Marc Moreau a été nommé Danseur Étoile du Ballet de l’Opéra de Paris le 2 mars, à l’issue d’une représentation de Ballet Impérial de George Balanchine, aux côtés de Hannah O’Neill. Formé à l’École de Danse de l’Opéra de Paris, vite remarqué par des chorégraphes, le danseur a gravi lentement mais sûrement les échelons. Mis en avant sous Benjamin Millepied, plus en retrait ou se concentrant sur les créations contemporaines avec Aurélie Dupont, Marc Moreau est revenu aux grands rôles classiques avec José Martinez. Retour sur son parcours jusqu’à sa nomination d’Étoile, en fouillant dans les archives de DALP.

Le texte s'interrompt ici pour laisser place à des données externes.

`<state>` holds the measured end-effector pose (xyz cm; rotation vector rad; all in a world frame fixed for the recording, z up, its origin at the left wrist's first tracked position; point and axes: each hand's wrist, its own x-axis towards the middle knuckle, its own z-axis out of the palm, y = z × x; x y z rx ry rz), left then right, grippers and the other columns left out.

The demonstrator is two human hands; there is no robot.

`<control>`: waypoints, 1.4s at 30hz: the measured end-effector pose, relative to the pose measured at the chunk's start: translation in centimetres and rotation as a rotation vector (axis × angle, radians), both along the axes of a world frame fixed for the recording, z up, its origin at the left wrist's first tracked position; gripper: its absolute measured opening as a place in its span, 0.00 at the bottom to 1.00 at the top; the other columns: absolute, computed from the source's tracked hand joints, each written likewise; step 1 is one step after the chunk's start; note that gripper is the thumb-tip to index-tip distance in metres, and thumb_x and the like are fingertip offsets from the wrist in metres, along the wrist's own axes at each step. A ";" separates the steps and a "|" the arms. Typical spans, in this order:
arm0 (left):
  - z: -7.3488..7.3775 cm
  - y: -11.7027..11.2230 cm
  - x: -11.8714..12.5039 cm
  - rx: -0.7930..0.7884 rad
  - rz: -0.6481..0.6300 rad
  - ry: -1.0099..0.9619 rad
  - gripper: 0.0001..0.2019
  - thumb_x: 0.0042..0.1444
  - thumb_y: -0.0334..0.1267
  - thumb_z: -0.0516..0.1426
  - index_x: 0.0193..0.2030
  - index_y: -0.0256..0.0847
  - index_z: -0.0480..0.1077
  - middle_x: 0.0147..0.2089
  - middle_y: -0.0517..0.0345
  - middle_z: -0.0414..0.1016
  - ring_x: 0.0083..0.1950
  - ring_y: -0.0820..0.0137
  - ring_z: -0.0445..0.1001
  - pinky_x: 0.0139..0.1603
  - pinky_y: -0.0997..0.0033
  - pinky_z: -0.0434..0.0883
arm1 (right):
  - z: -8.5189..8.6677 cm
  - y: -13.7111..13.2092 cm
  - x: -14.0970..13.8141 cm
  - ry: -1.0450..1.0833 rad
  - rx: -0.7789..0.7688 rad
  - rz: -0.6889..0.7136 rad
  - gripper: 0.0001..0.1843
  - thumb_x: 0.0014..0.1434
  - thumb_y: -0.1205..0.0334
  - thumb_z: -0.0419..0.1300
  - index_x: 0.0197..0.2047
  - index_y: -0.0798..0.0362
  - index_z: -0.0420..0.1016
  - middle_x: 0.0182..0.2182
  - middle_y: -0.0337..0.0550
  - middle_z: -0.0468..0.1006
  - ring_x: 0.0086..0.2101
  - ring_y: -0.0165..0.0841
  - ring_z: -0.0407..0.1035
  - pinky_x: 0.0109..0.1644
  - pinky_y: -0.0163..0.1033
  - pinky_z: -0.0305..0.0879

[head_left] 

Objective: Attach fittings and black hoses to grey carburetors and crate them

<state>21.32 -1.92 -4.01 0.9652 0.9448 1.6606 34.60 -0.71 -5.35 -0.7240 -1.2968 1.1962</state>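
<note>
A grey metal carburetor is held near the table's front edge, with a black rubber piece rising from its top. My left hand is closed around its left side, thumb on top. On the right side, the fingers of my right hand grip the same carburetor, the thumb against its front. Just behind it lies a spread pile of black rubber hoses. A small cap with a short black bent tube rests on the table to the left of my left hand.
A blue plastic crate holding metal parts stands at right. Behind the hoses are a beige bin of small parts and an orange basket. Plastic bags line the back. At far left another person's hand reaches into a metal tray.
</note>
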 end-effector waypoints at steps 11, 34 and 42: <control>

Marc Moreau lors de sa nomination d’Étoile

Né en 1986 en Charente-Maritime, Marc Moreau a un début de parcours plutôt classique. En 1998, il rentre à 12 ans à l’École de Danse de l’Opéra de Paris, alors dirigée par Claude Bessy, en tant que stagiaire. Puis il rejoint la cinquième division l’année suivante. Il grimpe ensuite d’une division chaque année, sans encombre. Il fait partie de la dernière génération de danseurs et danseuses entièrement formés sous Claude Bessy, puisqu’il entre dans le corps de ballet en juillet 2004, et qu’Élisabeth Platel prend la direction de l’École à la rentrée suivante. Marc Moreau est engagé dans la compagnie en même temps que Mathias Heymann, Cyril Chokroun et Aubane Philbert. Dans sa division se trouvaient également Éléonore Guérineau, Fanny Gorse ou Daniel Stokes.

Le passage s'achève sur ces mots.